The average particle sizes of metal calcium particles and particles
of the material containing rare earth element are 0.01-100 .mu.m,
preferably 0.1-50 .mu.m. The inventors have found that it is not
true that the smaller the particle size of metal calcium particles
is, the better; if the particle is too small, the reduction effect
may deteriorate. This may be related to the effect of environment
(such as oxygen) on calcium particles. The average particle size of
metal calcium particles is preferably 0.5-50 .mu.m, more preferably
1-10 .mu.m, particularly preferably 1-3 .mu.m; the average particle
size of particles of the material containing rare earth element is
preferably 0.1-50 .mu.m, more preferably 0.1-10 .mu.m, particularly
preferably 0.1-3 .mu.m. The metal calcium particles of the present
invention are preferably prepared by refining and crushing under
anaerobic conditions. The particles of the material containing rare
earth element of the present invention are preferably crushed in
helium. Using helium as a jet milling media make it possible to
crush the particles to a smaller and more uniform particle size
In the coating material of the present invention, the weight ratio
of metal calcium particles and particles of the material containing
rare earth element may be 1:2-5, preferably 1:2.5-4.5, more
preferably 1:3-4.
The material containing rare earth element of the present invention
is selected from:
a1) an elementary substance of a rare earth element;
a2) an alloy containing a rare earth element;
a3) a compound containing a rare earth element; or
a4) a mixture of the above materials.
In the alloy a2) containing rare earth element of the present
invention, there is other metal element(s) in addition to the heavy
rare earth element. Preferably, said other metal element(s) is at
least one of aluminum, gallium, magnesium, tin, silver, copper and
zinc.
The compound a3) containing rare earth element of the present
invention is an inorganic or organic compound containing a rare
earth element. The inorganic compound containing a rare earth
element includes but is not limited to oxide, hydroxide or
inorganic acid salts of the rare earth element. The organic
compound containing a rare earth element includes but is not
limited to organic acid salts, alkoxides or metal complexes of the
rare earth element. In accordance with a preferred embodiment of
the present invention, the compound a3) containing rare earth
element of the present invention is a halide of the rare earth
element, such as a fluoride, a chloride, a bromide or an iodide of
the rare earth element.
The material containing rare earth element of the present invention
may be one or more selected from a halide, an oxide and a nitride
of the rare earth element. In the material containing rare earth
element of the present invention, the rare earth element is at
least one selected from praseodymium, neodymium, gadolinium,
terbium, dysprosium, holmium, erbium, thulium, ytterbium and
lutetium. In accordance with a preferred embodiment of the present
invention, the rare earth element is at least one selected from
dysprosium or terbium.
The present invention preferably adopts the following coating
processes or a combination thereof:
S2-1) the metal calcium particles and particles of the material
containing rare earth element are dispersed in a liquid medium to
form a coating liquid in form of suspension or emulsion, and then
the coating liquid in form of suspension or emulsion is utilized to
coat the surface of R--Fe--B based rare earth sintered magnet;
or
S2-2) the metal calcium particles and particles of the material
containing rare earth element are dispersed in an organic solvent
with an addition of one or more organic binder to prepare a
colloidal solution. The colloidal solution is utilized to coat the
surface of R--Fe--B based rare earth sintered magnet. There is no
particular limit on the organic solvent and the organic binder of
the present invention as long as the metal calcium particles and
particles of material containing rare earth element can be made
into a colloidal solution. The organic solvent of the present
invention is preferably at least one selected from aliphatic
hydrocarbons, alicyclic hydrocarbons, alcohols and ketones.
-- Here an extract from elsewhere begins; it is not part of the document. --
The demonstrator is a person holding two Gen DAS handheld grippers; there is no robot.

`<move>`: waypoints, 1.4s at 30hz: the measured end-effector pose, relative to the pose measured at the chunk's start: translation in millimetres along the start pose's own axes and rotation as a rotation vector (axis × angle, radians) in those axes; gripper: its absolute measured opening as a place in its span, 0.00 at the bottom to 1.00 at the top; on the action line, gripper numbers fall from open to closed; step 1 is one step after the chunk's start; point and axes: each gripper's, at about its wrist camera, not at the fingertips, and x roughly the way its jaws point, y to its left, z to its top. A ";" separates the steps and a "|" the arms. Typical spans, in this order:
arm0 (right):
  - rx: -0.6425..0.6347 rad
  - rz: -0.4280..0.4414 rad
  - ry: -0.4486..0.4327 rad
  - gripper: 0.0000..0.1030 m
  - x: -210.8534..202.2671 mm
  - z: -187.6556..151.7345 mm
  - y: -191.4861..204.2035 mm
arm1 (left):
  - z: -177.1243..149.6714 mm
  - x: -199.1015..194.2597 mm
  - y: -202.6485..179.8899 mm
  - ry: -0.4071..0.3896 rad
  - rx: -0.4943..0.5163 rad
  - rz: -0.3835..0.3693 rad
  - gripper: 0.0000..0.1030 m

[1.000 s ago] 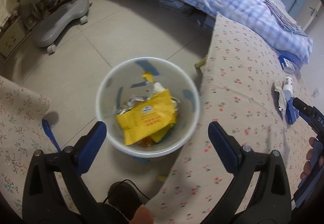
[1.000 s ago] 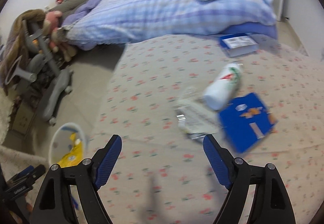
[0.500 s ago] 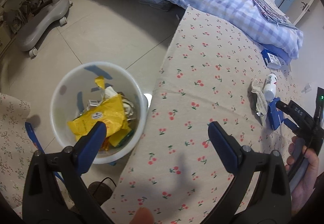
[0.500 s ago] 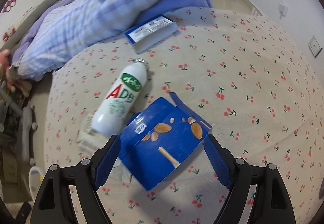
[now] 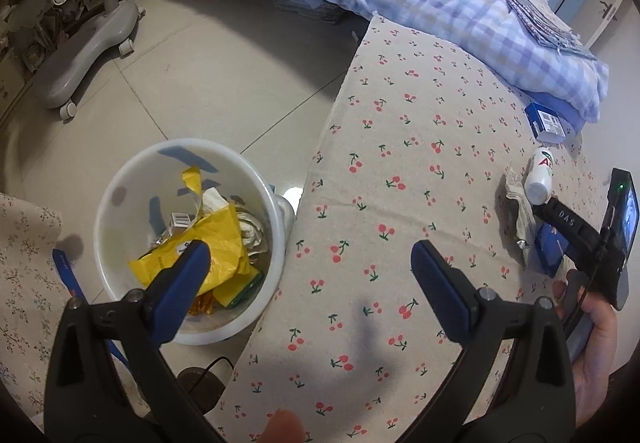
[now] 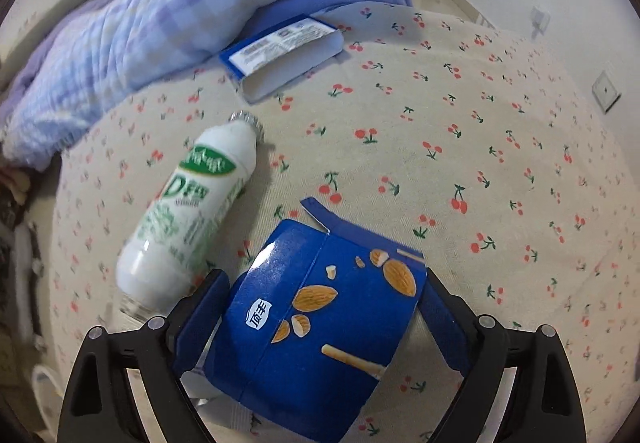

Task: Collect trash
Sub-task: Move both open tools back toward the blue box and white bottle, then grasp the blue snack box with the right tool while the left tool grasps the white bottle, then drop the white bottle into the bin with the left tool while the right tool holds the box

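On the bed (image 6: 460, 115), between the opening jaws of the right claw (image 6: 320, 307), lies a flattened blue snack box (image 6: 320, 327); the pads do not press it yet. It looks light, thin and easily bent, so its two long edges seem best. The left claw (image 5: 308, 275) stands open and empty beside the bin (image 5: 120, 179).

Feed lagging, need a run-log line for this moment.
right hand-held gripper: opening, straddling blue snack box | left hand-held gripper: open, empty | bin: part-filled
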 end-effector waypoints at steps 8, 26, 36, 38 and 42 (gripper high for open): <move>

Specific examples include but are not limited to ethanol (alcohol),
petrol, ethylene glycol, propylene glycol or glycerin. The organic
binder of the present invention may be a resin binder or a rubber
binder. Specific examples include but are not limited to epoxy
resins, vinyl acetate resins, acrylic resins, butyl rubber,
chlorinated rubber or the like. In the colloidal solution, the
amount ratio of particles (the total of metal calcium particles and
particles of the material containing rare earth element), an
organic solvent and an organic binder is preferably 20-600 g:500
ml:0.1-10 g, more preferably 100-500 g:500 ml:0.2-5 g.
The drying (i.e., baking) process of the present invention may be
those known in the art, and no further explanation is given herein.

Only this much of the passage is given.